Del Fisher competed in several races, and won the Monmouth County half-mile. (Click to enlarge.)
By BRIAN DONOHUE
On January 25, 1905, readers of the Red Bank Register read about an event many of them had attended four days earlier.
And in this, the first entry of redbankgreen‘s new “Throwbacks” feature, you can, too.
Sheridan Hotel owner Fred Frick, below, organized the races and served as starter. (Click to enlarge.)
Hard as it may be to imagine in our ice-starved era, Red Bank’s annual Ice Carnival drew 8,000 people to the frozen Navesink River – then called the North Shrewsbury – to watch ice-skating races featuring “all of the crack amateurs of the country,” the Register reported.
“The trolley cars and steam railroads brought them here by the hundreds” for races on a quarter-mile oval marked out in the middle of the river opposite Throckmorton’s dock.
Borough resident Del Fisher was clearly skating his heart out that day, competing in multiple races.
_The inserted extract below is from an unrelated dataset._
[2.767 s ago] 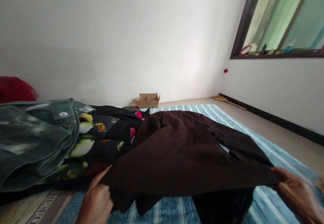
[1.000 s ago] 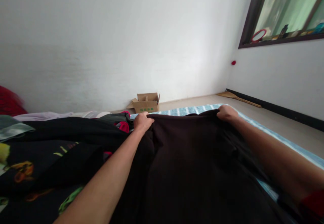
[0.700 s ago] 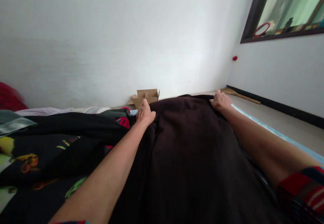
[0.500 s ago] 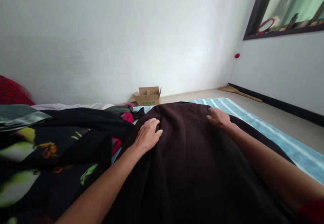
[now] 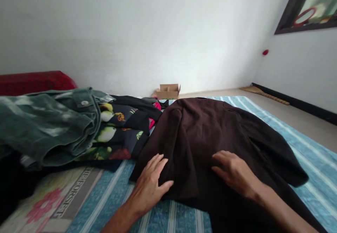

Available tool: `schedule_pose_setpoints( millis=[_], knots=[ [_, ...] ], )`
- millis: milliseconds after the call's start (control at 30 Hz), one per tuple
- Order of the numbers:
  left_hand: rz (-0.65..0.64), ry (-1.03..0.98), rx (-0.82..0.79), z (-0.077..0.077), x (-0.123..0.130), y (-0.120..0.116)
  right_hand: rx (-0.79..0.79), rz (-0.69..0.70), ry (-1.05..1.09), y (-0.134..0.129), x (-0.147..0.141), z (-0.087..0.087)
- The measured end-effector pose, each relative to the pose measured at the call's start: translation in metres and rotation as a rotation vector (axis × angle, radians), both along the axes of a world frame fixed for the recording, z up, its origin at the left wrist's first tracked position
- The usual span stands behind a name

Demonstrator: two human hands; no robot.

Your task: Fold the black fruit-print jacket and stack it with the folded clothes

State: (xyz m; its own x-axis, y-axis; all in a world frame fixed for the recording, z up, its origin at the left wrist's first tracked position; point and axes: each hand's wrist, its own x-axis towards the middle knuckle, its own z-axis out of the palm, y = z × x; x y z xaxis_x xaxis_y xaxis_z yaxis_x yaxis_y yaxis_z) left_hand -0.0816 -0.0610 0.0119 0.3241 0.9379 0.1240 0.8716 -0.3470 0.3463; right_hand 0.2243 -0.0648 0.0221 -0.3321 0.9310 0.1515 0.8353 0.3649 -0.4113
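Observation:
A dark brown long-sleeved garment (image 5: 207,134) lies spread over a blue striped sheet (image 5: 105,198). My left hand (image 5: 151,183) is over the lower edge of its left sleeve, fingers apart and holding nothing. Over the middle of the garment is my right hand (image 5: 234,171), its fingers slightly bent and nothing visible in them. Whether either palm presses on the cloth is hard to tell.
Green denim (image 5: 63,120) and a black fruit-print cloth (image 5: 113,134) are heaped at the left, before a red item (image 5: 37,82). A cardboard box (image 5: 168,91) stands by the wall. A patterned mat (image 5: 52,205) shows at lower left.
Both hands have moved back from the garment's far end toward me. The view has shifted, showing more of the left heap, the sheet and the garment's sleeves.

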Motion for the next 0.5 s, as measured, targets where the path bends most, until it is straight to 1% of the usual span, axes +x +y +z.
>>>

He was “the only local entry who succeed in winning any of the races,” the half-mile for the championship of Monmouth County, the Register reported.
Alas, “the trotting races which were announced to take place during the afternoon could not be held on account of the thin ice,” according to the account.
“Throwbacks” will serve up occasional reflections on Red Bank’s rich past, aided by reporting in the Red Bank Register. The now-defunct newspaper’s entire archive is available through the Red Bank Public LIbrary website.